Unheard Voices of the Abortion Movement

Student: Jaimee Bohning
Mentor: Nanette Johnson-Curiskis
Department: Speech Communication

In the thirty years since Roe v. Wade (410 U.S. 113), the pro-life and pro-choice movements have developed very distinct platforms. This project examines the women who have not been spoken to or have not been heard in this heated debate. Often times, proponents of either argument ignore the influence issues of class and culture have on women making the abortion choice. Access to information, or lack thereof, is a common factor in making women feel as though they are choosing the pro-life or pro-choice argument against their will. Capitalizing on this factor, the two extreme arguments have ignored a large segment of women. By researching the rhetoric in print ads, media, and public addresses of both the pro-choice and the pro-life movement, I will show how many women have been forced to identify as pro-choice or pro-life for lack of more appropriate options.

The Hair We Wear

Students: Jenny Ellsworth, Jessica Fuhrer
Mentor: Nanette Johnson-Curiskis
Department: Speech Communication

Several aspects of physical appearance can impact the nonverbal messages people send to others, including hair.

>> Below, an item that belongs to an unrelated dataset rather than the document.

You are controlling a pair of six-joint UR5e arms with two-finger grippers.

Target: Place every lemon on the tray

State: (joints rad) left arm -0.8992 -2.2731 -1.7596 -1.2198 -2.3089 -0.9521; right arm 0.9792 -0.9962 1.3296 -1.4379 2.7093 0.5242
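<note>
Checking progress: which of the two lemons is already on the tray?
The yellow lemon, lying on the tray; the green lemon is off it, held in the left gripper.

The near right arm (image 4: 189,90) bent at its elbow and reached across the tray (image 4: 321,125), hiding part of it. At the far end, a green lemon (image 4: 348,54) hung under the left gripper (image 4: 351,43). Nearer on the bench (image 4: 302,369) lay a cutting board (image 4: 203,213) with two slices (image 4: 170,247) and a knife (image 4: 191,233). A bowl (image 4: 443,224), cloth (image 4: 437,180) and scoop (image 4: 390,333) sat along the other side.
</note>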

This study examined how much a person's hair color and hair style affect impressions and perceptions that are formed. Surveys were administered asking people to match personality characteristics with pictures of different hair colors and styles, and the data was analyzed. The main purpose of the study was to determine if people share the same perceptions and impressions based on hair, or if different people form differing perceptions and impressions.

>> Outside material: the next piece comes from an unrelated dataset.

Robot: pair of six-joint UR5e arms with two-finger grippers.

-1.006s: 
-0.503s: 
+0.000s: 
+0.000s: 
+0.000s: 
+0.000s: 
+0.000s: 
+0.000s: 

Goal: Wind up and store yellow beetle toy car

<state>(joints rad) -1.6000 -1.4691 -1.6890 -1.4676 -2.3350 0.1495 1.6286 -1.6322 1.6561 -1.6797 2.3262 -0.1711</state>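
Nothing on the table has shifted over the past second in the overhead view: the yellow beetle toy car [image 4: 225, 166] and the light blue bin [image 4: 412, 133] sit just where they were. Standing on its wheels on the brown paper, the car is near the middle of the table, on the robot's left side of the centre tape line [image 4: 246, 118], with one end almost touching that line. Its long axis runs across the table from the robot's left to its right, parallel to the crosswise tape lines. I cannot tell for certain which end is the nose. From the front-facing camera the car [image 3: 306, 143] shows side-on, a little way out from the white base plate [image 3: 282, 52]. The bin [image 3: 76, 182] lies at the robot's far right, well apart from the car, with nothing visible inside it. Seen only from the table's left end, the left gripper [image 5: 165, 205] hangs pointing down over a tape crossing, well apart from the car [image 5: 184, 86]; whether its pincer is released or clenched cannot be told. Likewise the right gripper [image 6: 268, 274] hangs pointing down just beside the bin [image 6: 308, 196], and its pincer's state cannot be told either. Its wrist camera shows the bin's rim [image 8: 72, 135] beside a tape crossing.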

Interpersonal Communication as an Online Course

Student: Darrell Niemeic
Mentor: Nanette Johnson-Curiskis
Department: Speech Communication

Currently, Interpersonal Communication is taught as a traditional course in the Speech Communication Department of Minnesota State University Mankato. In light of heavy student demand, enrollment, and diminishing resources, it is reasonable to assume an online delivery system would be beneficial to the Speech Communication Department and to the University. This study examined the effectiveness of teaching a course which involves interpersonal skills and theories as an online experience. The methodology included a literature review reflecting research and practice related to online IPC courses. Interviews with and surveys of students and faculty who were involved with online courses at other institutions were included. This presentation will highlight a course proposal including a course syllabus, course outcomes and objectives, course materials and resources, assessment procedures, weekly lesson plans, questions for online discussions, and proposals for term projects and papers.

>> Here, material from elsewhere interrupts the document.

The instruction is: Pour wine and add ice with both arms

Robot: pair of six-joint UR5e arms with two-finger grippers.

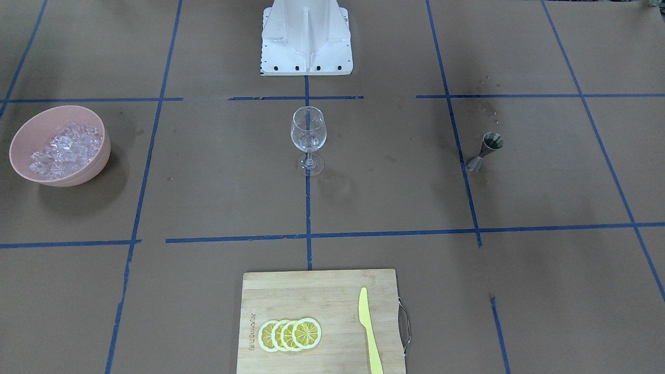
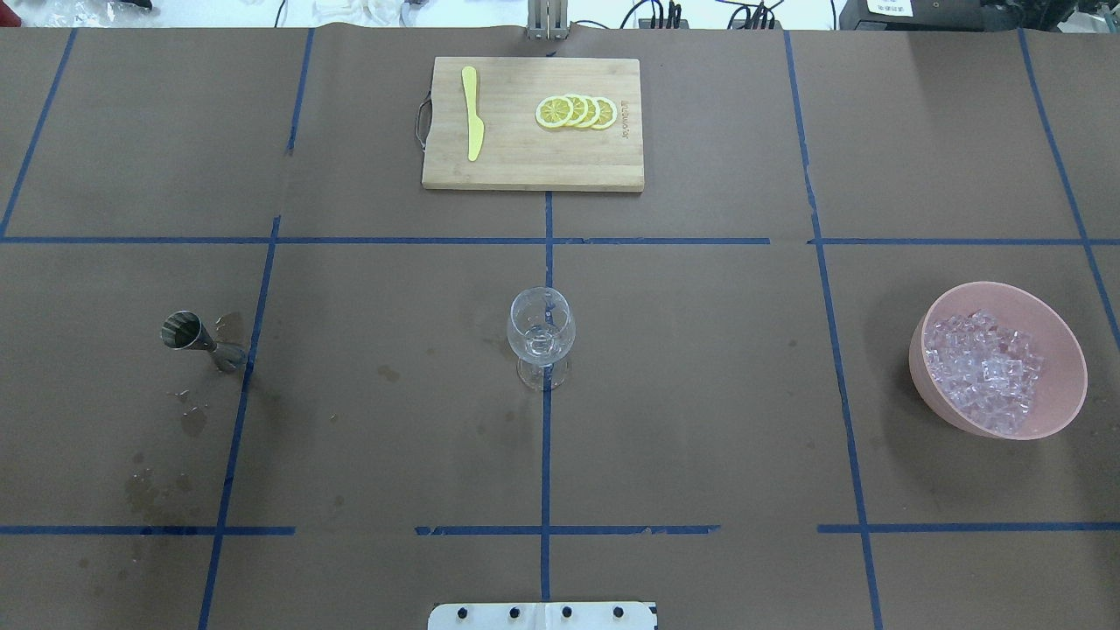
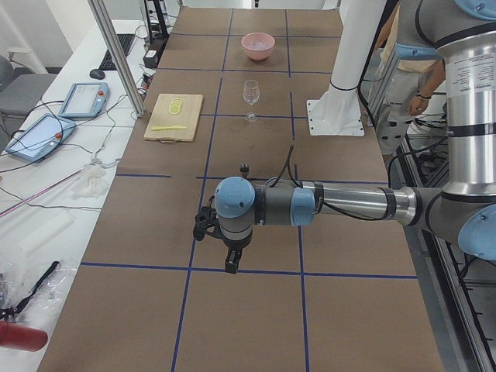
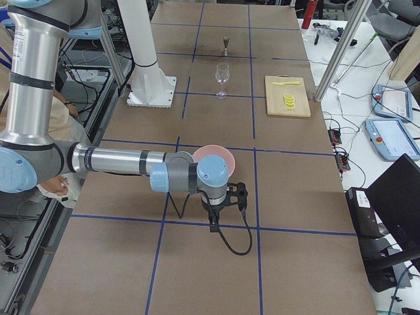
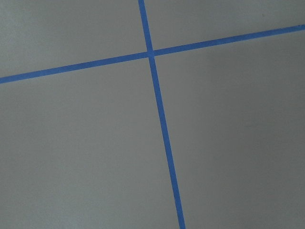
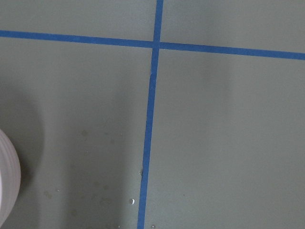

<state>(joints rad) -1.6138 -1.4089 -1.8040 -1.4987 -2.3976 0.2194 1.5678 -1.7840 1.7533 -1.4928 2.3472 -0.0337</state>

What's So Funny?: A Reader's Theatre Examining the Reasons Why We Laugh

Students: Heather Kaiser, Chad Kuyper, Mitch Batty, Rebecca Rick, Cynthia Saba
* Heather, Chad, Mitch, Rebecca, and Cynthia's presentation is a 2003 URC research winner
Mentor: Brian Klosa
Department: Speech Communication

Laughter is an integral part of our lives. We laugh every day. Everybody has an individualistic sense of humor. We know what we find humorous, but why do we laugh at those things? The following reader's theatre will examine theories and research conducted on comedy. The performance will discuss the structural elements contained in comedy. Finally, this performance will utilize various examples from popular culture to illustrate various comedic forms and formulas.

The Formula

Students: Heather Kaiser, Chad Kuyper
Mentor: Daniel Cronn-Mills
Department: Speech Communication

Throughout the history of story telling, the formula for a successful love story has remained the same. The constancy of this formula has spanned chronology and crossed genre boundaries as well. Since so many of these love stories mirror woe, it merits our examination. Through an assortment of plays and movies from old to new, we present the dramatic program, The Formula.